Pancake Day, another name for Shrove Tuesday, the day before Ash Wednesday (the start of Lent), was traditionally a day to make pancakes in order to use up all the butter and eggs that would not be allowed during Lent. In an annual race held in Olney since 1945, women run 380 metres (415 yards), each carrying a pan and a pancake that must be flipped three times.
Mothering Sunday, traditionally the fourth Sunday in Lent, is a day to visit one's mother, bearing a cake or flowers. On 1 April, April Fool's tricks are played until noon.
May Day (1 May) used to be a time for dancing around the maypole and crowning a May Queen; now it is England's Labour Day. On the second Saturday in June, Queen Elizabeth II's birthday is celebrated. The queen's birthday is actually in April—the date discrepancy is perhaps due to the typically unpleasant April weather. Guy Fawkes was caught trying to blow up the houses of Parliament on 4 November 1605. His failure is celebrated on Guy Fawkes Night (Bonfire Night) on 5 November throughout the country with fireworks and bonfires on which effigies of Guy Fawkes are burnt.
On the second Sunday in November, Remembrance Day commemorates those who died in World Wars I and II and later conflicts.
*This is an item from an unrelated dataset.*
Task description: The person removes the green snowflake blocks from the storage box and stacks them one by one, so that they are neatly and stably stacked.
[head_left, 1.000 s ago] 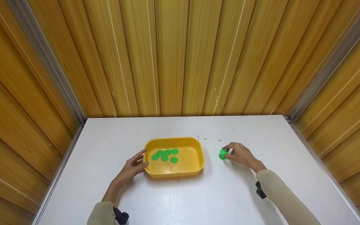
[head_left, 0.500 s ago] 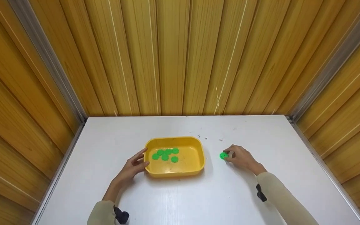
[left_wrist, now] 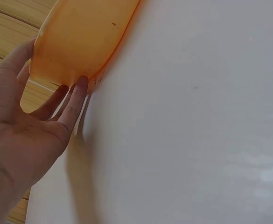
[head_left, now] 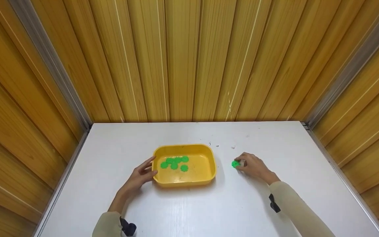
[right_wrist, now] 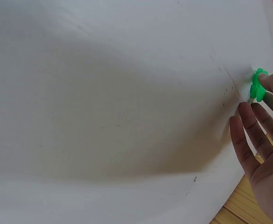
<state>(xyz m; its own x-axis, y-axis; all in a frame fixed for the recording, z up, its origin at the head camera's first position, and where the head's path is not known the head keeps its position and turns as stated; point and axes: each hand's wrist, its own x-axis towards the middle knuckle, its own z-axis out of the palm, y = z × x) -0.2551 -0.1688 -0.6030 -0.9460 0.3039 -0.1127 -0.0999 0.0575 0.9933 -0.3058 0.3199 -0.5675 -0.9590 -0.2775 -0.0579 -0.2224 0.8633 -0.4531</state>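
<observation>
My right hand (head_left: pixel 254 167) pinches a green flower-shaped plastic piece (head_left: pixel 235 164) between thumb and fingertips, just over the white table. In the right wrist view the green piece (right_wrist: pixel 257 85) appears edge-on with its scalloped lobes; whether it is one disc or two stacked cannot be told. The other fingers of that hand (right_wrist: pixel 262 144) stretch out loosely. My left hand (head_left: pixel 139 177) holds the left end of a yellow plastic tub (head_left: pixel 187 183), its fingers and thumb spread around the wall and rim. Several green scalloped discs (head_left: pixel 174 166) lie inside the tub, mostly clustered to the left.
The white table (head_left: pixel 189 214) bears small dark marks behind the tub, toward the right. Yellow wood-patterned panels (head_left: pixel 179 59) enclose the back and both sides, with grey metal strips (head_left: pixel 63 75) along the corners.
The green piece in my right hand has turned: its two scalloped parts showed one above the other, and now a single round face shows. The left hand and tub stay nearly in place.
</observation>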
Red paper poppies are sold by the British Legion to raise money for veterans.
During Christmas dinner (25 December), the traditional “cracker” is laid beside each plate. Those seated next to each other pull the ends of each other's crackers, which make a loud bang. Inside there is a tissuepaper hat and a trinket. Boxing Day (26 December), so called for small earthenware boxes that tradespeople and civil servants traditionally carried around to collect tips, is now simply a leisure day and a very busy day in the sporting calendar. Many offices, but not shops, close for all the period from Christmas to New Year.
New Year's Day, Good Friday (the Friday preceding Easter), and Easter Monday (the Monday following Easter) are three of England's traditional “bank holidays”, on which banks and other businesses close. The other bank holidays include May Day (the first Monday in May), the spring and summer bank holidays, Christmas Day (25 December), and Boxing Day.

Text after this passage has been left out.